Daniel P. Berrange berrange at redhat.com
Thu Jun 30 13:44:36 UTC 2016

A bunch of people in Nova and upstream QEMU teams are trying to investigate
a long standing bug in live migration[1]. Unfortuntely the bug is rather
non-deterministic - eg on the multinode-live-migration tempest job it has
hit 4 times in 7 days, while on multinode-full tempest job it has hit
~70 times in 7 days.

I have a test patch which hacks nova to download & install a special QEMU
build with extra debugging output[2]. Because of the non-determinism I need
to then run the multinode-live-migration & multinode-full tempest jobs
many times to try and catch the bug.  Doing this by just entering 'recheck'
is rather tedious because you have to wait for the 1+ hour turnaround time
between each recheck.

To get around this limitation I created a chain of 10 commits [3] which just
toggled some whitespace and uploaded them all, so I can get 10 CI runs
going in parallel. This worked remarkably well - at least enough to
reproduce the more common failure of multinode-full, but not enough for
the much rarer multinode-live-migration job.

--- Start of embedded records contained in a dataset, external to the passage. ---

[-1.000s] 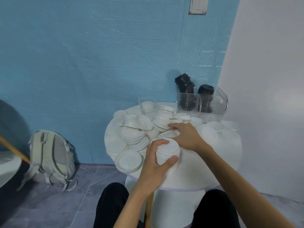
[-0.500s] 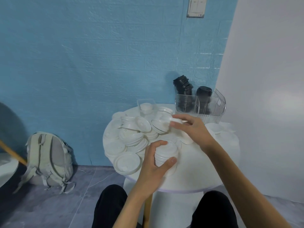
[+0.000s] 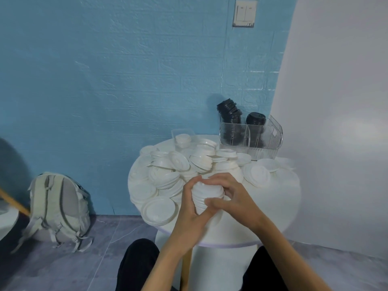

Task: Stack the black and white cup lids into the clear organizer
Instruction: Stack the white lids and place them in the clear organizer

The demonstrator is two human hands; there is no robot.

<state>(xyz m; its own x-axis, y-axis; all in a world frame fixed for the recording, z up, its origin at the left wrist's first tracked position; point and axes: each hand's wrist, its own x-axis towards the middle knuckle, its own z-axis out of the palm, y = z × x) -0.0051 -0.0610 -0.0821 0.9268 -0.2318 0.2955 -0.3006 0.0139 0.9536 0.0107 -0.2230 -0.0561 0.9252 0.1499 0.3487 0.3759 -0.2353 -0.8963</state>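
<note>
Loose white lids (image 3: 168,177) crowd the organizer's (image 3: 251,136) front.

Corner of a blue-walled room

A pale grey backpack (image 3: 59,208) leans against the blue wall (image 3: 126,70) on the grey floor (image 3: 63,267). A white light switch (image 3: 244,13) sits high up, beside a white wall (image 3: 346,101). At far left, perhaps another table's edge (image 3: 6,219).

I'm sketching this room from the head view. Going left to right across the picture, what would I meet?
Backpack on the floor → pile of white lids → stack of white lids held in both hands → clear organizer with black lids.
</note>
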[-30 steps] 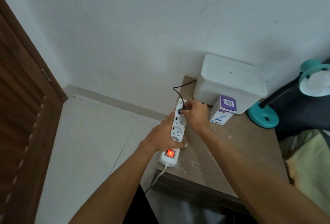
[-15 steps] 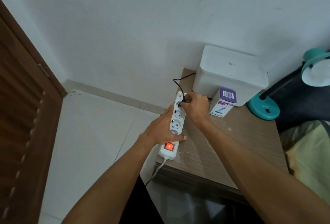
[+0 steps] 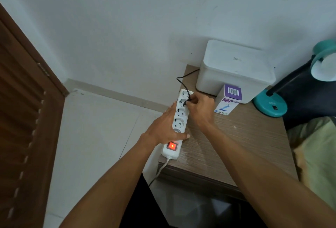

I could expand this hack and upload 100 dummy changes to get more jobs
running to increase chances of hitting the multinode-live-migration
failure. Out of the 16 jobs run on every Nova change, I only care about
running 2 of them. So to get 100 runs of the 2 live migration jobs I want,
I'd be creating 1600 CI jobs in total which is not too nice for our CI
resource pool :-(

I'd really love it if there was

 1. the ability to request checking of just specific jobs eg

      "recheck gate-tempest-dsvm-multinode-full"

 2. the ability to request this recheck to run multiple
    times in parallel. eg if i just repeat the 'recheck'
    command many times on the same patchset # without
    waiting for results

Any one got any other tips for debugging highly non-deterministic
bugs like this which only hit perhaps 1 time in 100, without wasting
huge amounts of CI resource as I'm doing right now ?

No one has ever been able to reproduce these failures outside of
the gate CI infra, indeed certain CI hosting providers seem worse
afffected by the bug than others, so running tempest locally is not
an option.


[1] https://bugs.launchpad.net/nova/+bug/1524898
[2] https://review.openstack.org/#/c/335549/5
[3] https://review.openstack.org/#/q/topic:mig-debug